Hari Ke Tujuh, Tim SAR Temukan Body Part Korban Pesawat ATR 42-500, di Kawasan Gunung Bulusaraung

Hari Ke Tujuh, Tim SAR Temukan Body Part Korban Pesawat ATR 42-500, di Kawasan Gunung Bulusaraung
Foto : Tim SAR melakukan evakuasi terhadap korban (Humas SAR Makasar)

Spektroom - Operasi pencarian dan pertolongan kecelakaan pesawat terus berlanjut. Pada hari ketujuh operasi, Tim SAR Gabungan kembali menemukan bagian tubuh (body part) korban pesawat ATR 42-500 milik Indonesia Air Transport. Penemuan tersebut terjadi di kawasan ekstrem Gunung Bulusaraung, Kecamatan Balocci, Kabupaten Pangkep, pada Jumat pagi, 23 Januari 2026.

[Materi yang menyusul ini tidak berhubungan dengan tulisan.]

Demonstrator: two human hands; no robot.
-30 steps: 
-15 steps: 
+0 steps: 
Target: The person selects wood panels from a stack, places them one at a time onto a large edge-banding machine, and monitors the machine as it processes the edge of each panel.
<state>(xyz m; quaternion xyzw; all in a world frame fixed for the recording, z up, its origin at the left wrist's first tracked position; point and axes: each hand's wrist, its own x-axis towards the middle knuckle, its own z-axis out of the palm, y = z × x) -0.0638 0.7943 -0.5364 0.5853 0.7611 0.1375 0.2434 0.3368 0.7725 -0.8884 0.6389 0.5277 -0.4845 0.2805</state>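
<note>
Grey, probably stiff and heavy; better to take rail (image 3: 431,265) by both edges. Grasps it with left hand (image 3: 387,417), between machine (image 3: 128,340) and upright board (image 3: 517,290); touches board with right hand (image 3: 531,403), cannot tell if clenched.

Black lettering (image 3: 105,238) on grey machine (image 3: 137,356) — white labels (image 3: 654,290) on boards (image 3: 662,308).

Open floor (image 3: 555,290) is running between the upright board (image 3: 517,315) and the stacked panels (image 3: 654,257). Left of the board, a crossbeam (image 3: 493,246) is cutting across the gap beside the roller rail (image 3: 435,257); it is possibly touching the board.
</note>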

Kepala Seksi Operasi dan Siaga Basarnas Makassar, Andi Sultan, menjelaskan bahwa temuan terbaru merupakan bagian dari rangkaian pencarian yang telah direncanakan sebelumnya.

"Tim SAR gabungan yang terdiri dari TNI, Basarnas, Polri, serta berbagai potensi SAR dari Sulawesi Selatan dan luar daerah terus bekerja maksimal di lapangan,” ujar Andi Sultan.

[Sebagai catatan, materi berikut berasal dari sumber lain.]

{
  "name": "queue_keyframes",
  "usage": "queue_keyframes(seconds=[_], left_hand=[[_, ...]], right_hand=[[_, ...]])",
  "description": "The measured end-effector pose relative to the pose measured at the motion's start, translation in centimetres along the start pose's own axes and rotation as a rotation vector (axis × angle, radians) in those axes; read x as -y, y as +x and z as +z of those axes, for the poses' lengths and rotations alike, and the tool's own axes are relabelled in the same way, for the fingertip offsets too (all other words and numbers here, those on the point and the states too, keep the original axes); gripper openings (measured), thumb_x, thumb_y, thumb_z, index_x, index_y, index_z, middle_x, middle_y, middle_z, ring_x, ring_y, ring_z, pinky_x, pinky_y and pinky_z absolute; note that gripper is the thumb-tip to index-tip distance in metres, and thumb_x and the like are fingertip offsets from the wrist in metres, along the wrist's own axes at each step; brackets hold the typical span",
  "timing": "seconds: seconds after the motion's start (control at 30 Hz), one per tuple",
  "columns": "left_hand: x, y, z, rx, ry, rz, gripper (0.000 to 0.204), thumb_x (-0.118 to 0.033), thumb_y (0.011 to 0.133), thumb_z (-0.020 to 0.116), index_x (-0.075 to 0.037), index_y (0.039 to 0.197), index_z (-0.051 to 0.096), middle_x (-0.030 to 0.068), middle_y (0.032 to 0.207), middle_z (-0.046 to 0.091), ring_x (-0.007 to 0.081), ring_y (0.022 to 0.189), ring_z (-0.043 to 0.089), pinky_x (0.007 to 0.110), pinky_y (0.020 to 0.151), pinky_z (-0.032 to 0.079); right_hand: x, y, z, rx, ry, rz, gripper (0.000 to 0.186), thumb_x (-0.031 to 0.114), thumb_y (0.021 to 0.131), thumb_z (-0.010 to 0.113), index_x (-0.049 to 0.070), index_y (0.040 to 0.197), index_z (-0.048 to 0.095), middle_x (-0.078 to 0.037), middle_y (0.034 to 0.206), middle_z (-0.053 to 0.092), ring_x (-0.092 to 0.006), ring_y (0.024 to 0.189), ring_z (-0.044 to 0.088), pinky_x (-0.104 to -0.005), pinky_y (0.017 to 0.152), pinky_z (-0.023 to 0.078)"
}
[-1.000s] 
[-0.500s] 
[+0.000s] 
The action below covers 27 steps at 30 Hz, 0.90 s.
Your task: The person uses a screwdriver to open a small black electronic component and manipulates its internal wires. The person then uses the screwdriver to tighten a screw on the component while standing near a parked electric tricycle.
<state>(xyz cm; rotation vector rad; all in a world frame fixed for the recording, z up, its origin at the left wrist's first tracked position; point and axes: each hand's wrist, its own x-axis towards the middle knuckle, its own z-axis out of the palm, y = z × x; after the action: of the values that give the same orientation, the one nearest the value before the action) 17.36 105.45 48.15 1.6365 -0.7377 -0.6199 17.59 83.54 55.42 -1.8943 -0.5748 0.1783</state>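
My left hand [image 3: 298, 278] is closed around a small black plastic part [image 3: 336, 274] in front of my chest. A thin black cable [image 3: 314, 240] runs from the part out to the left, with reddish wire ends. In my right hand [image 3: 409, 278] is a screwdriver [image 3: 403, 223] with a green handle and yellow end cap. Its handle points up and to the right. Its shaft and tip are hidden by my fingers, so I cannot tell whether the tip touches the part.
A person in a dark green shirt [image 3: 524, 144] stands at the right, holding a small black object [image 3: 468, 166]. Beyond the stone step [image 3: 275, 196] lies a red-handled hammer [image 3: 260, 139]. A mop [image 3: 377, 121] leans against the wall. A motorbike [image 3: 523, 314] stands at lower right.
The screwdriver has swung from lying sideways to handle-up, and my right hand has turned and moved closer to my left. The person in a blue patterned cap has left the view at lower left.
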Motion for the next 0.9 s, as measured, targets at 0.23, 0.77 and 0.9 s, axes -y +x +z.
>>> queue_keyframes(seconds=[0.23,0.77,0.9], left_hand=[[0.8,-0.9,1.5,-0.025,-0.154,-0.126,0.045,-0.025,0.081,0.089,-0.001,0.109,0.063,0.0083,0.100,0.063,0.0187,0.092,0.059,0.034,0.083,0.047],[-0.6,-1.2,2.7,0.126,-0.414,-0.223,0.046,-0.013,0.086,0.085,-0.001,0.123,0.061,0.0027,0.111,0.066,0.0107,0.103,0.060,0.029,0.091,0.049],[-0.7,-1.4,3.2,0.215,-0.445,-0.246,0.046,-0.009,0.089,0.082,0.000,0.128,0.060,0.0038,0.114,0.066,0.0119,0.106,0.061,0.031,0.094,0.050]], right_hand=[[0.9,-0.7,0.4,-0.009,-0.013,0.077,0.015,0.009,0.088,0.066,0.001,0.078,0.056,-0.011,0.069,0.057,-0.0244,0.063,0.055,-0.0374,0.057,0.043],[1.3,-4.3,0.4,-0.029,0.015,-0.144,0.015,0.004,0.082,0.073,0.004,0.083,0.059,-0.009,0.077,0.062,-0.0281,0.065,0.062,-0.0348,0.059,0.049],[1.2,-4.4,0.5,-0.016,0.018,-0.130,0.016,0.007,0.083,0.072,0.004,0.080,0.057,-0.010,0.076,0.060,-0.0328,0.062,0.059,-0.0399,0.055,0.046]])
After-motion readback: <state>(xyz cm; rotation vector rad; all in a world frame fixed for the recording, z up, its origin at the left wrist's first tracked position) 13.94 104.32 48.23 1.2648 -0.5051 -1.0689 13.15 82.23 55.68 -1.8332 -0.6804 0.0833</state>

Ia menyebutkan, dukungan juga datang dari personel Basarnas Palu, Mamuju, dan Kendari yang turut memperkuat operasi di medan sulit tersebut.

“Alhamdulillah, paket body part kesembilan ditemukan sekitar pukul 08.55 WITA dan tetap kami tangani sesuai rencana operasi yang telah disusun,” jelasnya.

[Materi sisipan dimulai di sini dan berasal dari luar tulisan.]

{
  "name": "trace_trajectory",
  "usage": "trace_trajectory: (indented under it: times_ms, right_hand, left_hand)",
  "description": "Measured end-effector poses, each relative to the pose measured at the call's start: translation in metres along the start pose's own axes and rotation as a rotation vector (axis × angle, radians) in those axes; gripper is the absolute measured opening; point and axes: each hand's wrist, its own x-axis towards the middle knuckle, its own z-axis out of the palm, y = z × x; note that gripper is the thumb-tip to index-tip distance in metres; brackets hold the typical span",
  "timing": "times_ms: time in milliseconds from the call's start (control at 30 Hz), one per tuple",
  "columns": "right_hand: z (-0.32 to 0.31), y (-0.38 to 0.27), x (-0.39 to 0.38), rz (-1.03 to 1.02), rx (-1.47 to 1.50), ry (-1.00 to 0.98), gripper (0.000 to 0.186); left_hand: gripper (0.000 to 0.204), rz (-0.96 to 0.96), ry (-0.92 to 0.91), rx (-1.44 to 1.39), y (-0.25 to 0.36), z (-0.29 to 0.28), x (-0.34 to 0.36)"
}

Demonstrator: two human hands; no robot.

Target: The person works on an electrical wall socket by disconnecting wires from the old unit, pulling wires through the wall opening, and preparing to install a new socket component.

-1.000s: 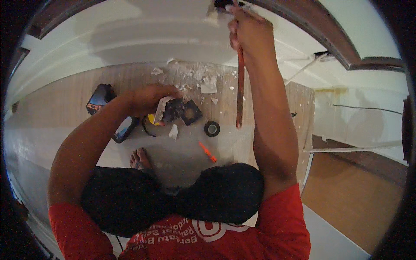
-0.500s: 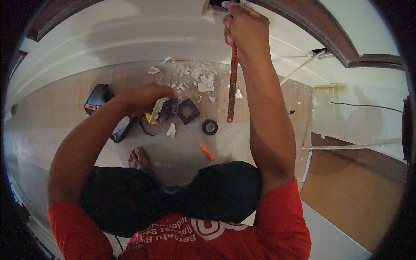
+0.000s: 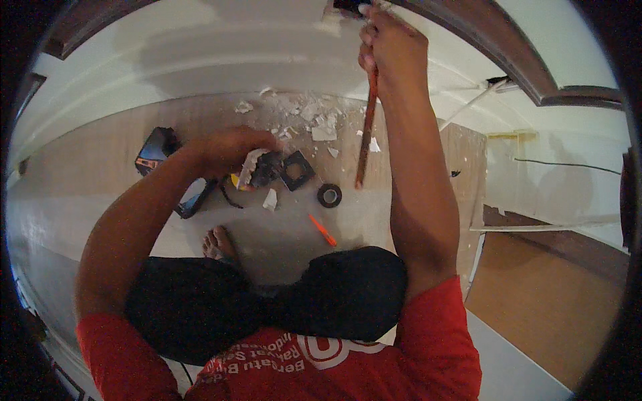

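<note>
My right hand (image 3: 394, 47) is raised at the top of the view, its fingers closed round a thin, rust-orange strip that looks like a hacksaw blade (image 3: 367, 134). The blade's free end hangs down toward me. Beyond the fingers, a dark square opening (image 3: 349, 7) shows in the white wall, with a fingertip at its edge. My left hand (image 3: 237, 148) is low over the floor, right by a dark, box-like piece (image 3: 269, 167) with a jagged white piece (image 3: 251, 167) against it. Its fingers are partly hidden, so their grip is unclear. Beside them lies a dark square frame (image 3: 296, 170) with a round hole.
White broken bits (image 3: 324, 127) and dust are scattered near the wall. A roll of black tape (image 3: 329, 196) and an orange pen-like tool (image 3: 323, 230) lie closer to me. A dark case (image 3: 155, 150) stands left of my forearm. My bare foot (image 3: 219, 244) rests on the floor.
My right hand and the blade have shifted slightly right and down from the wall opening, and the blade tilts more. My left hand keeps its place beside the box-like piece.
</note>
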Motion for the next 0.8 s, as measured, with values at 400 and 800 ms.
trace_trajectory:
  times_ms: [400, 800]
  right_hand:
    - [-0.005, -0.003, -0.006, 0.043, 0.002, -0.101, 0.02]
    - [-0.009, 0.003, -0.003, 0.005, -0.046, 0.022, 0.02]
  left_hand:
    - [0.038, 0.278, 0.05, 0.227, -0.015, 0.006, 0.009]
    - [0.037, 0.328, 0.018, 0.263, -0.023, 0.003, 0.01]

Tim SAR kemudian melanjutkan misi utama pencarian, meski proses evakuasi berlangsung dengan penuh kehati-hatian karena kondisi medan yang ekstrem.

“Pada pukul 09.16 WITA, Alhamdulillah kembali ditemukan paket body part kesepuluh dan saat ini masih dalam proses evakuasi,” tambah Andi Sultan.

Menurutnya, keterlibatan berbagai unsur menjadi kunci kelancaran operasi di lapangan, mulai dari TNI-Polri, pemerintah daerah, hingga potensi SAR lainnya.

“Semua unsur terlibat, termasuk pemadam kebakaran, unsur pemerintah desa, dan potensi-potensi lain yang memiliki kemampuan teknis di lapangan,” ungkapnya.

Seluruh temuan korban selanjutnya akan diserahkan kepada pihak berwenang untuk proses identifikasi sesuai prosedur yang berlaku.

Basarnas memastikan operasi SAR akan terus dilanjutkan hingga seluruh korban berhasil ditemukan dengan tetap mengutamakan keselamatan personel.